Director: Rufus Norris
Running Time: 91 mins
Certificate: 15
Release Date: July 8th 2013
Broken won Best Film at the British Independent Film Awards and got much praise on its cinema release. However I couldn’t help feeling it’s one of those movies where grittiness and being a bit of a downer is taken for it being ‘real’ and worthy. It’s certainly dramatic and very, very well-acted, but it’s still pretty contrived and looked at objectively, the events are fairly soap opera-ish.
The movie is told through the eyes of young Skunk (Eloise Laurence), who’s just moving from primary to secondary school. She lives with her loving dad, Archie (Tim Roth), brother Jed (Bill Milner) and housekeeper Kasia (Zana Marjanovic). Skunk witness a terrifying act of violence when neighbour Bob Oswald (Rory Kinnear) beats the mentally challenged Rick Buckley (Robert Emms) to a pulp. Bob found a condom wrapper in his house, and in order to stop him smashing the TV one of his feral daughters says she had sex with Rick – hence the beating.
The film then uncovers the lives of the three families who all live at the end of a cul-de-sac. Bob Oswald seems incapable of seeing the bad in his daughters, even though they run riot and are in desperate need of an ASBO. The safe, middle-class Buckleys attempt to deal with Rick, who increasingly starts to wonder if he is a bad as the Oswalds keep screaming that he is. Archie meanwhile wants to give a loving home to his children and keep them safe. However with the world around them a dangerous place, that’s tougher than it ought to be.
Broken tries to cram a lot into 91 minutes, which is both a plus and a minus. It ensures it always keeps your hooked in, but after a while it’s difficult not to feel things are getting slightly contrived and over the top. Part of the issue is that it seems to be a pretty much self-contained universe at the end of this residential road, with only a few other characters coming in, such as Cillian Murphy’s teacher Mike, and a couple of other locations. Slightly divorced from society at large it feels less like a microcosm than a conveniently brought together set of people. Even things like the mentioning of Skunk’s diabetes feel like slightly heavy-handed foreshadowing.

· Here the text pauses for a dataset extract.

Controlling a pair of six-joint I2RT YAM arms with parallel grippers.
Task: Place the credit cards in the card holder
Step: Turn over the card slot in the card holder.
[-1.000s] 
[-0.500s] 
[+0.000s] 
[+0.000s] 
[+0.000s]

In the special features director Rufus Norris constantly uses the word ‘uplifting’, to the point where you get the impression he’s protesting too much. While the film tries to show the core of love between people even when things around them are broken, this is not a movie I would describe as uplifting – melodramatic perhaps, but not uplifting.
However what it does have massively in its favour is the cast. Tim Roth, in his first British movie for a few years, is as good as you’d expect, as is Cillian Murphy in a potentially tricky role. Rory Kinnear meanwhile furthers his claim to being one of the best actors working today as an incapable, rather stupid brute, who’s nevertheless doing his incredibly limited best. Even with them, it would have completely collapsed without some great kids in the younger role. Martha Bryant is terrifying as the bullying, violent, uncontrollable youngest Oswald child, but it’s Eloise Laurence who’s truly amazing. The 12-year-old puts in a truly astonishing performance in the central role, lending the film an air of innocence that is sadly pulped out of it towards the end due to the rather extreme events.
Broken is certainly not a bad movie and indeed each of its constituent parts is actually quite powerful, but in trying to cram them all together into one movie, it comes across as a bit extreme.
Luckily though it looks and sounds good on Blu-ray. It’s also worth watching the interviews and Q&A that’s included on the special features.
Overall Verdict: Extremely well-acted and director Rufus Norris is definitely a director to watch, but while it sure fits in a lot of gritty, rather dark drama, it all comes across as a little too contrived to fully work.